A good chunk of the credit for why “The Conjuring” works has to go to the director James Wan, who has made himself known for starting the “Saw” franchise and 2011’s haunted-house film “Insidious” (whose sequel “Chapter 2” is coming soon). Wan clearly loves the horror genre so much that he has studied what can make a film like this work, and he’s more than competent in crafting a suspenseful, scary production. I’m not sure how Wan does it, but he manages to even make an overdone “video-camera point-of-view” moment, midway through the movie, unnerving.

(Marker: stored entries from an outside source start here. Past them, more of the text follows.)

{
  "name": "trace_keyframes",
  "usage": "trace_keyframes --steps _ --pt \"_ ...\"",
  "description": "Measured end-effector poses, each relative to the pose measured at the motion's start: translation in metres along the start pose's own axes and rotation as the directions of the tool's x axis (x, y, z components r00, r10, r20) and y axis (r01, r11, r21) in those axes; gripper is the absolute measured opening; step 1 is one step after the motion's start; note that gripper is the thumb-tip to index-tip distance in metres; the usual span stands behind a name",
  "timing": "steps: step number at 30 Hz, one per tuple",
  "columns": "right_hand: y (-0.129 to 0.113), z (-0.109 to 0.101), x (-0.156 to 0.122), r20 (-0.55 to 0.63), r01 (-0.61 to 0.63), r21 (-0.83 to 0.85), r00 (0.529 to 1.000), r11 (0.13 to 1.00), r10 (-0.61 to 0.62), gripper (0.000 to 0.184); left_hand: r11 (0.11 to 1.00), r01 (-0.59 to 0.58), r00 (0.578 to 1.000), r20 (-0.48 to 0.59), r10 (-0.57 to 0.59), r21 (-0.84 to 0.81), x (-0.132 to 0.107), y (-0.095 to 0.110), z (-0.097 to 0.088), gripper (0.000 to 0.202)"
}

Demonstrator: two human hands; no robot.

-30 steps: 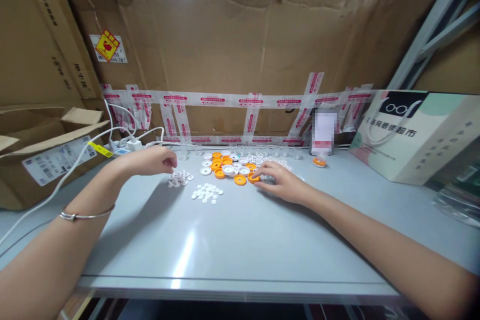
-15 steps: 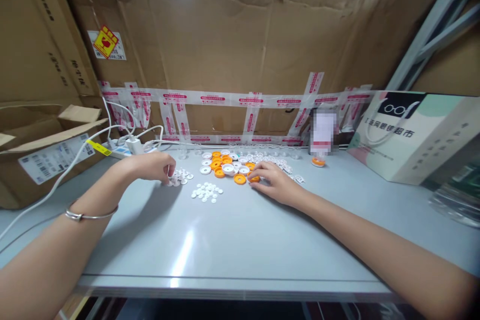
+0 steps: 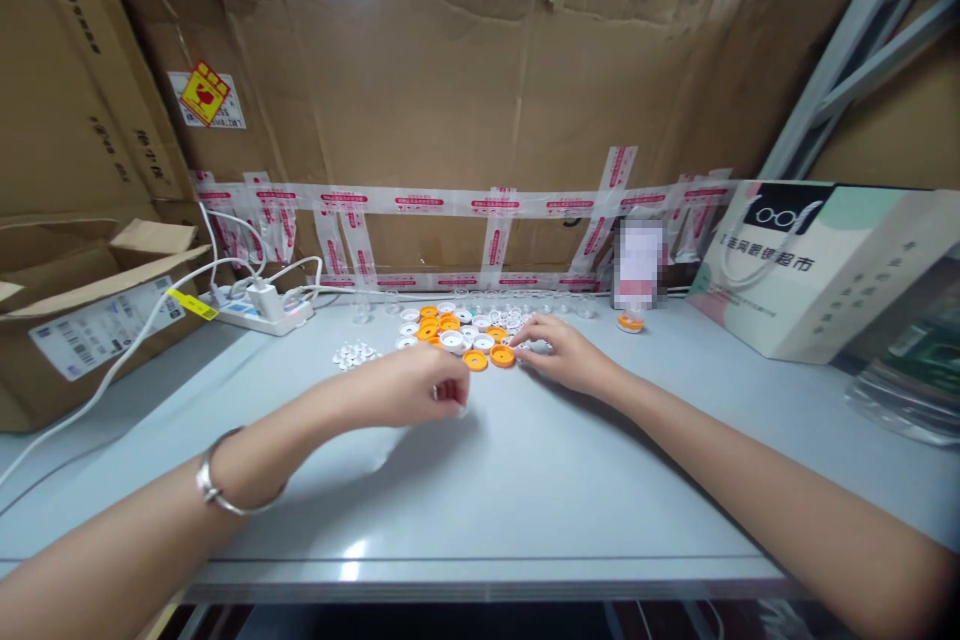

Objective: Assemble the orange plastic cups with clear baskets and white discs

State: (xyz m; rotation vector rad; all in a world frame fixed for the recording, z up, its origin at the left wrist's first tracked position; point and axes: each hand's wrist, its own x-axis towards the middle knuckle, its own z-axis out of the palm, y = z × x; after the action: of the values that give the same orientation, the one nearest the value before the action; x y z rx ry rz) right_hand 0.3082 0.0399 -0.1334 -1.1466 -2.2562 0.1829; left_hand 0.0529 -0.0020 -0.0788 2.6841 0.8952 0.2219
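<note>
Orange rings (image 3: 475, 359) and white round caps (image 3: 455, 340) lie in a cluster near the back of the grey table (image 3: 525, 480). A heap of small white parts (image 3: 354, 354) lies to their left. My left hand (image 3: 416, 386) hovers in front of the cluster with its fingers curled into a loose fist, over where small white discs lay; what it holds is hidden. My right hand (image 3: 566, 355) rests on the table at the cluster's right edge, fingers stretched toward an orange ring (image 3: 502, 356) and small white pieces.
A taped cardboard wall (image 3: 480, 120) stands behind the table. A white power strip (image 3: 259, 310) with cables lies at back left beside an open carton (image 3: 82, 310). A printed box (image 3: 817, 265) stands at right, and a small bottle (image 3: 636, 270) with an orange ring at its foot.
My left hand has moved right and nearer, from the heap of small white parts to in front of the cluster, now covering the white discs. The right hand has shifted slightly back.
</note>
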Motion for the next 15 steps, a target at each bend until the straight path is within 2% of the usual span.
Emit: trace_keyframes --steps 2,7,11,15 --pt "0.002 -0.001 -0.001 0.006 -0.016 0.014 1.0 1.0 0.016 0.012 0.996 -0.075 0.995 0.075 0.072 0.039 0.018 0.01 0.015 0.013" --pt "-0.005 -0.004 -0.003 0.018 -0.049 0.068 0.999 0.996 0.048 0.012 0.987 -0.155 0.985 0.082 0.151 0.048 0.046 0.008 0.027 0.013" --pt "-0.007 -0.004 -0.003 0.035 -0.073 0.082 0.997 0.994 0.07 0.013 0.993 -0.116 0.99 0.079 0.114 0.025 0.049 0.004 0.027 0.014" --pt "-0.006 -0.004 -0.002 0.034 -0.081 0.086 0.996 0.993 0.078 0.014 0.997 -0.024 0.999 0.025 0.025 -0.068 0.04 -0.004 0.017 0.028"
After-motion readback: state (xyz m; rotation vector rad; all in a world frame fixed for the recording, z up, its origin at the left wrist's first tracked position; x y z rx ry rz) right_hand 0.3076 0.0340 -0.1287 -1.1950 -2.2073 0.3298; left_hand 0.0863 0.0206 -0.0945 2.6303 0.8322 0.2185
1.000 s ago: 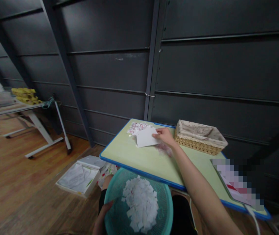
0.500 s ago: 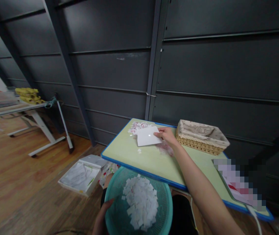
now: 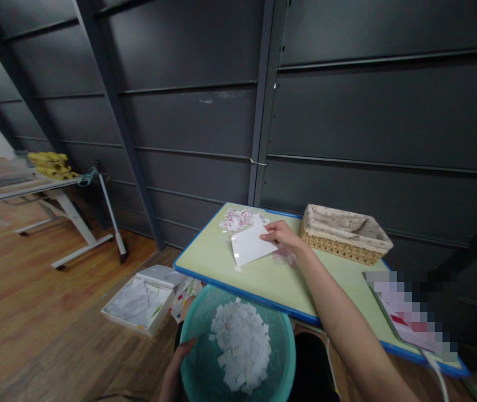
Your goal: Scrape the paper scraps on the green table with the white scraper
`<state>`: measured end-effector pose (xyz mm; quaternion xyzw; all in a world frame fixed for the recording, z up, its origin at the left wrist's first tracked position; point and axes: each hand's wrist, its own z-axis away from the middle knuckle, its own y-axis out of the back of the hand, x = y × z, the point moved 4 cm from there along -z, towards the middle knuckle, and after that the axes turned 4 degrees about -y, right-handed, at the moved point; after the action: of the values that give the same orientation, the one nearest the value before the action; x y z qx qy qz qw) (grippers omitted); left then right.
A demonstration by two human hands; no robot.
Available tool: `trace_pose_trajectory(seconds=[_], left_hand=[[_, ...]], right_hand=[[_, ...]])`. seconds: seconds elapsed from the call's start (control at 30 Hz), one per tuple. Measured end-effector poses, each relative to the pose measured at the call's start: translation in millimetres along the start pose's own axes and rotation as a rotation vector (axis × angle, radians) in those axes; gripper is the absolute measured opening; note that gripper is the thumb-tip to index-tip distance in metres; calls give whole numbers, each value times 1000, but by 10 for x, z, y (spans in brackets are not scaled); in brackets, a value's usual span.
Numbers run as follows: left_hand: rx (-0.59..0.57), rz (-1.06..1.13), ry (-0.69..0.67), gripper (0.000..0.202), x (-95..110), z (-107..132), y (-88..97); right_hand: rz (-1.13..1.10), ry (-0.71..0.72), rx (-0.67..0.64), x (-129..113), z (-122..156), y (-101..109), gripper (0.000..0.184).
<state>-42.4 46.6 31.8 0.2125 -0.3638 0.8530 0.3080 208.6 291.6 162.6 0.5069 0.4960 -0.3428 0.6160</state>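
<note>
Over the pale green table, my right hand pinches a white card by its right edge. A flat heap of small white, pink-marked pieces lies behind the card. Pinkish translucent material sits under my right hand, partly hidden. In my lap is a green plastic basket with a pile of small white pieces in it. My left hand grips the basket's left rim, with the thumb over the inner side.
A woven basket with a cloth liner stands at the table's back right. Near the right end lies a pixelated flat device with a white cable. An open white box is on the floor left. Another table carries yellow rolls.
My right hand has drawn the card slightly nearer and tilted it, so its left edge dips lower. More of the pink-marked heap shows. My left hand and the basket stay in place.
</note>
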Motion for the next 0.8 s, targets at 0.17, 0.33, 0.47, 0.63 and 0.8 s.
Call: trace_pose_trajectory(seconds=[0.17,0.33,0.47,0.63,0.8], left_hand=[[31,72,134,66,-75,-65,53],[49,1,97,59,-52,-78,65],[0,-21,35,60,-27,26,-10],[9,-23,44,69,-33,135,-81],[5,-4,-26,74,5,149,-107]], right_hand=[[-101,-34,1,-12,20,2,27],[-62,-54,-115,17,21,-49,22],[-103,-116,-191,34,61,-126,24],[-152,-141,-387,18,117,-320,29],[-291,-68,-214,-26,68,-232,27]])
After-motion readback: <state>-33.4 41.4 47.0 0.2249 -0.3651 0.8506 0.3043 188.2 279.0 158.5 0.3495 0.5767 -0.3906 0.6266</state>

But we can also get into “The Conjuring” because the people in this movie are likable and feel like real people (which, of course, is a given, since these were based on actual people), so that we care for them while also finding ourselves wrapped in this bizarre situation along with them. I like these two demonologists, who keep a certain level of rationality despite what they deal with, and also the family that they’re assigned to help. This is the Perron family—father Roger (Ron Livingston), mother Carolyn (Lili Taylor), and their five young daughters—who are victim to many, many strange things happening in a rural farmhouse. You name it—bumps in the night, skin bruises, unusual noises, suicidal birds, a dead pet, and a twist to a family game called “hide-and-clap.” When it gets to be too much, the family turns to Ed and Lorraine for help and hope that they can protect them from this demonic presence before it’s too late, and before someone even more serious grabs ahold of them and never lets go. There are some quality character moments, particularly in how Lorraine and Carolyn are able to connect with each other in a certain scene where their similar love for their children (Ed and Lorraine have one daughter) by sharing a pleasant family memory. Good acting is an important asset to the reason we accept the characters in “The Conjuring.”

The camera movement is precise and wonderful, in how it moves from one side of an interior to another and especially how it sometimes tracks the characters to (maybe) something eerie coming their way. The music score is just right. The tension is existent. Effects are not overused. There are some neat scares. That and more make “The Conjuring” a worthy supernatural-horror film, and it satisfied me to where I was hoping that it wouldn’t become a franchise that will become a brand that is damaged by constant profiting. Well, even if it does, I still have a decent scary flick to turn to and remember the “good old days.” Time will tell. Who knows for sure?